Material for this task:
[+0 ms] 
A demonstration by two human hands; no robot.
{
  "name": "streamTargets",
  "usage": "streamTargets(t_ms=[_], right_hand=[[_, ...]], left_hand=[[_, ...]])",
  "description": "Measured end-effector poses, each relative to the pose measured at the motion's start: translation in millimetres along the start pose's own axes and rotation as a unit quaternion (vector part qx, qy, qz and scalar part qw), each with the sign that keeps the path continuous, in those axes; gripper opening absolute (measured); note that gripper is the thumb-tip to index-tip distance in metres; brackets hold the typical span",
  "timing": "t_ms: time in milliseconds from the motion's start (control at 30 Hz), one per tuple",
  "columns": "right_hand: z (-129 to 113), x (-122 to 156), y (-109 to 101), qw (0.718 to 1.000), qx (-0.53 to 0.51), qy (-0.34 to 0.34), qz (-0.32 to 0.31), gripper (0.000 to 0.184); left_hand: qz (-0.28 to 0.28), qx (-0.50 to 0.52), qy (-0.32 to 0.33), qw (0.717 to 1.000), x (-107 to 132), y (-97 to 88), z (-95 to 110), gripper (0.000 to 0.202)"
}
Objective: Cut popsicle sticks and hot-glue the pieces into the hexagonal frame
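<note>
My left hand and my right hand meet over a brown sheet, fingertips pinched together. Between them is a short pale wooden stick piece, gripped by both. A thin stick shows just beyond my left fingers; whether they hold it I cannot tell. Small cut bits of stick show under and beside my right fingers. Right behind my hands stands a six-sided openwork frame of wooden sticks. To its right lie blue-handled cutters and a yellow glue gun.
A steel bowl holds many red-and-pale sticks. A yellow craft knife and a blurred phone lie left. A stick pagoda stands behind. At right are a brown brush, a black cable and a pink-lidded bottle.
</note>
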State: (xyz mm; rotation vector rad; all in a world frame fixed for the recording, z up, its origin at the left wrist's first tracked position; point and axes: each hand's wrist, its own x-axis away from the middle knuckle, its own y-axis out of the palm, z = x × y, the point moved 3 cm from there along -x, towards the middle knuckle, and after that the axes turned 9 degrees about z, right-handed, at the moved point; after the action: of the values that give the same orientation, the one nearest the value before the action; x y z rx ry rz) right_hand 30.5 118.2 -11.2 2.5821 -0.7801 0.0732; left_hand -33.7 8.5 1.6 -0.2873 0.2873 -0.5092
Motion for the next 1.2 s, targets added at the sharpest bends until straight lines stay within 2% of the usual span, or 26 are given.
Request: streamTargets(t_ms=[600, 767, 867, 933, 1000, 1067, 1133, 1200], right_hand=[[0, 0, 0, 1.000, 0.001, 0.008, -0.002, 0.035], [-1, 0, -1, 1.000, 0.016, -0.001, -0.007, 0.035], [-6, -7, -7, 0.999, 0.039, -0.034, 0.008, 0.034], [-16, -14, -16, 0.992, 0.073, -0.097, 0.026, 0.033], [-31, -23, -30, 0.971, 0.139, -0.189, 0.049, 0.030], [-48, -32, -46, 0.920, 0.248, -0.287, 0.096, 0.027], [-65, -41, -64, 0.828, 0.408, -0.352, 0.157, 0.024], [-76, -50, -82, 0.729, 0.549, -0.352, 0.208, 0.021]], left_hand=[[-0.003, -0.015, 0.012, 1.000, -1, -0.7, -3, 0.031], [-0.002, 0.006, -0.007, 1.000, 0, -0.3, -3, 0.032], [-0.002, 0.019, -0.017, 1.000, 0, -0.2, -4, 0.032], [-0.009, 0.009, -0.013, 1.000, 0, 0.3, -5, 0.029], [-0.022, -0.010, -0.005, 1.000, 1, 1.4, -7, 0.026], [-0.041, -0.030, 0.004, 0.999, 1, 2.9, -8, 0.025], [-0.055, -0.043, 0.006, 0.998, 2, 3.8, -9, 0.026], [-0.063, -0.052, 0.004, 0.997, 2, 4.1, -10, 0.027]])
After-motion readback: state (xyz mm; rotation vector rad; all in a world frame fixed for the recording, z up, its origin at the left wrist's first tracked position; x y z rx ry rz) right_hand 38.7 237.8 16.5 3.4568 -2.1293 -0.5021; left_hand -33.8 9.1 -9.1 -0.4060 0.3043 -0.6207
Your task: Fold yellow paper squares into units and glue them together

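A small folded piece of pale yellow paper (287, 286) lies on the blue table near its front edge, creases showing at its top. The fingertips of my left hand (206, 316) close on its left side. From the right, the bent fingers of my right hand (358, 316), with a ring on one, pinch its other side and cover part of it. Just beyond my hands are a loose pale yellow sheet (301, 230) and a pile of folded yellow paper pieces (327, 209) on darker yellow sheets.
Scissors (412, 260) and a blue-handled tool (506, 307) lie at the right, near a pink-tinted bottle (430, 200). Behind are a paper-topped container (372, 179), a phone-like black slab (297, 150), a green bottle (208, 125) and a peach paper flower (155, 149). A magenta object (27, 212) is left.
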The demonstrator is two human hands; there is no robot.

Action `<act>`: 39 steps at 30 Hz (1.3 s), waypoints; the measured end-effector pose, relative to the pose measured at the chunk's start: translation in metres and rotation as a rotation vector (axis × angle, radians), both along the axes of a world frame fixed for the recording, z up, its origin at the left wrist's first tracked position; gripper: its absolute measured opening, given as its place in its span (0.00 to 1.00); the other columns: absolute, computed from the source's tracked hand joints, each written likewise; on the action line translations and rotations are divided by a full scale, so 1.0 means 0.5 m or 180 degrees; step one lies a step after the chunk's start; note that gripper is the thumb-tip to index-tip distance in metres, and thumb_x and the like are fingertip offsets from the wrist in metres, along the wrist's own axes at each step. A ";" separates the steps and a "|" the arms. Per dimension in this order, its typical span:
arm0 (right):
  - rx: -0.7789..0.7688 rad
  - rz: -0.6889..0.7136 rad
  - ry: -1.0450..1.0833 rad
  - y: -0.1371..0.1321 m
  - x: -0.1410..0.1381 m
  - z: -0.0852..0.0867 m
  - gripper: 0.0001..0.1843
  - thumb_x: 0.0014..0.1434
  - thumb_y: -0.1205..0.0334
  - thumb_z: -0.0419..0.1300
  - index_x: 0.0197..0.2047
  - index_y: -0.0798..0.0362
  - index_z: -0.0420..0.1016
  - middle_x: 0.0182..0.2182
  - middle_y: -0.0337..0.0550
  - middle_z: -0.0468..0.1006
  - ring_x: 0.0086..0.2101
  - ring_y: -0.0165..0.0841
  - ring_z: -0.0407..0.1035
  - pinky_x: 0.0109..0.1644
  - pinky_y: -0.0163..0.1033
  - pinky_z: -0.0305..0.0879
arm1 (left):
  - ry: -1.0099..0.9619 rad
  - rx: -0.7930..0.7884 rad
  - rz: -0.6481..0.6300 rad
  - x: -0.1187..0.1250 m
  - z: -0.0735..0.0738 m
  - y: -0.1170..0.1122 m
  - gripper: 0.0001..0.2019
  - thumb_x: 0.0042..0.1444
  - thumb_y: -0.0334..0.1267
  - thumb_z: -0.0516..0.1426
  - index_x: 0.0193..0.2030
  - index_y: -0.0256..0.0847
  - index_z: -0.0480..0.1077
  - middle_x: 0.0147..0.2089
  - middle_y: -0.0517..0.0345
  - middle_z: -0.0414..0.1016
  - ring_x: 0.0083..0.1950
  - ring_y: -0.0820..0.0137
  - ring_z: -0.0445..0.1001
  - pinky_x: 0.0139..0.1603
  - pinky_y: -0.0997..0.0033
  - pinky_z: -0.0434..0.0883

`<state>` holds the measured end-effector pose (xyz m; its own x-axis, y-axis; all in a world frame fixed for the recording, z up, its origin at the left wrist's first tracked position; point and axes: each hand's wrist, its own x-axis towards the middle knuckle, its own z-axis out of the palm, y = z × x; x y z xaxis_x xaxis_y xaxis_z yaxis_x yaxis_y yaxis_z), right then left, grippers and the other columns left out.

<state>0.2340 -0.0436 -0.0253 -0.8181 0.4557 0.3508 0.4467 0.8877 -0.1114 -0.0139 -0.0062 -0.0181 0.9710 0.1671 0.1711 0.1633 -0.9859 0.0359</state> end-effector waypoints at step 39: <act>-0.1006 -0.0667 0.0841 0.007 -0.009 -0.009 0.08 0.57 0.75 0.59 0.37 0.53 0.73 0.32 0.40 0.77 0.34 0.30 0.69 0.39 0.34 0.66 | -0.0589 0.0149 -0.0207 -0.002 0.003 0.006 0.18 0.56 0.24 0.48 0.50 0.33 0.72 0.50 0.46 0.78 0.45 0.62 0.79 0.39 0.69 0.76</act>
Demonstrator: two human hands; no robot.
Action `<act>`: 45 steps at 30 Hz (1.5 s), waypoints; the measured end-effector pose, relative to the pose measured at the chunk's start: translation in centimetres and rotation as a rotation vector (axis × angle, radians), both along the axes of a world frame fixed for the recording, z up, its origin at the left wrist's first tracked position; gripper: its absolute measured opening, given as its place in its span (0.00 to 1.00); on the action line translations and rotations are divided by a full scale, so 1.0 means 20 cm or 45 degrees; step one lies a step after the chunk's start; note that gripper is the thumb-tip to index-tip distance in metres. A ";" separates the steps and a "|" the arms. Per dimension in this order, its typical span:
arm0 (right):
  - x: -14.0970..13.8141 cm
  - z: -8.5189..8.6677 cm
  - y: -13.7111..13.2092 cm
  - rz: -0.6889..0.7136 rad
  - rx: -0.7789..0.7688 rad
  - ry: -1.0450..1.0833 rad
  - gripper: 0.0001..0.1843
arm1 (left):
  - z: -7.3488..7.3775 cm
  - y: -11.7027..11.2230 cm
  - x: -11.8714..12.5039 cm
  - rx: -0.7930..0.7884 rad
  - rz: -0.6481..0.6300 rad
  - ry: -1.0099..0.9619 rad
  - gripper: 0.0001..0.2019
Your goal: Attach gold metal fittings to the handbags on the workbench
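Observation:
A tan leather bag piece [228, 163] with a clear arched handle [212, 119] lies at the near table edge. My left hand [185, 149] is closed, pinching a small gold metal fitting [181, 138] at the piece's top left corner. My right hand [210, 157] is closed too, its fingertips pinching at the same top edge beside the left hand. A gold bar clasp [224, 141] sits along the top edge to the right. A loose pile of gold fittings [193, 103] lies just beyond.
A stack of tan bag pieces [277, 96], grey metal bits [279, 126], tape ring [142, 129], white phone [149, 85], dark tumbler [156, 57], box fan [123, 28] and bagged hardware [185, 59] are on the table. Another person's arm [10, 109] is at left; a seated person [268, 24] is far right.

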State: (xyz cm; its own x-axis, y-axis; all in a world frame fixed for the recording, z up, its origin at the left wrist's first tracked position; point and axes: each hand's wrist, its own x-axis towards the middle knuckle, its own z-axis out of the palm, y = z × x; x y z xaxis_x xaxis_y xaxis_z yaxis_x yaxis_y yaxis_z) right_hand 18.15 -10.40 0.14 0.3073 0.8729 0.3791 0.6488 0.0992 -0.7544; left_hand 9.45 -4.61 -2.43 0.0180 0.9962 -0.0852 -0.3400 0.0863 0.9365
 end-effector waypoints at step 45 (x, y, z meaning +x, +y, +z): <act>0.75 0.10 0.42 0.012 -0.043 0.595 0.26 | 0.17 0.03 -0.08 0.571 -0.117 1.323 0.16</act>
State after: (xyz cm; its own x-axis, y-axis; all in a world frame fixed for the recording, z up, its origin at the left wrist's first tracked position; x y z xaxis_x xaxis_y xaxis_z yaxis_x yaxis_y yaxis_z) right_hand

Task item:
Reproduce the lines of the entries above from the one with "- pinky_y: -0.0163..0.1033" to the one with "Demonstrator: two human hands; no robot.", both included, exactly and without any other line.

Response below:
  - pinky_y: -0.0163..0.1033
  - pinky_z: -0.0305..0.0879
arm1 (left):
  - ry: -1.0099..0.9619 rad
  - rx: -0.7930..0.7884 rad
  - rz: -0.6481..0.6300 rad
  - x: -0.1187..0.1250 m
  - z: -0.0735..0.0738 m
  - y: -0.1170..0.1122 m
  - gripper: 0.0001..0.2019
  - thumb_x: 0.0042..0.1444
  - thumb_y: -0.0334..0.1267
  - thumb_z: -0.0516..0.1426
  - index_x: 0.0193..0.2030
  - index_y: -0.0256..0.0847
  - index_z: -0.0480..0.1077
  - middle_x: 0.0147..0.2089
  - middle_y: -0.0517..0.0345
  - middle_z: -0.0414..0.1016
  - ring_x: 0.0083..0.1950
  - ring_y: -0.0820..0.0137
  - ring_z: -0.0445..0.1001
  - pinky_x: 0.0139..0.1603
  - pinky_y: -0.0997..0.0033
  - pinky_z: -0.0434..0.0883

`<state>` holds the measured end-effector pose (xyz m; its own x-axis, y-axis; all in a world frame fixed for the recording, z up, its origin at the left wrist's first tracked position; point and axes: each hand's wrist, its own x-axis towards the middle knuckle, its own z-axis out of the palm, y = z × x; x y z xaxis_x xaxis_y xaxis_z yaxis_x yaxis_y yaxis_z), right then left, grippers and the other columns left out.

<state>0.2340 -0.0436 -0.0253 -0.8181 0.4557 0.3508 0.4467 0.8877 -0.1114 -0.0139 -0.0062 -0.0181 0.9710 0.1671 0.1711 0.1633 -0.9859 0.0359</state> end-effector waypoints at step 39: <act>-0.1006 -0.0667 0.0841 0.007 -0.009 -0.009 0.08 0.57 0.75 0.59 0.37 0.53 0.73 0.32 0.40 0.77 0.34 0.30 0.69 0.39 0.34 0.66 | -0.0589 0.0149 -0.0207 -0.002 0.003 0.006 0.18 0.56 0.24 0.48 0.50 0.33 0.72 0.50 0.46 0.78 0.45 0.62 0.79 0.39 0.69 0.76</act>
Demonstrator: two human hands; no robot.

The exercise is now complete.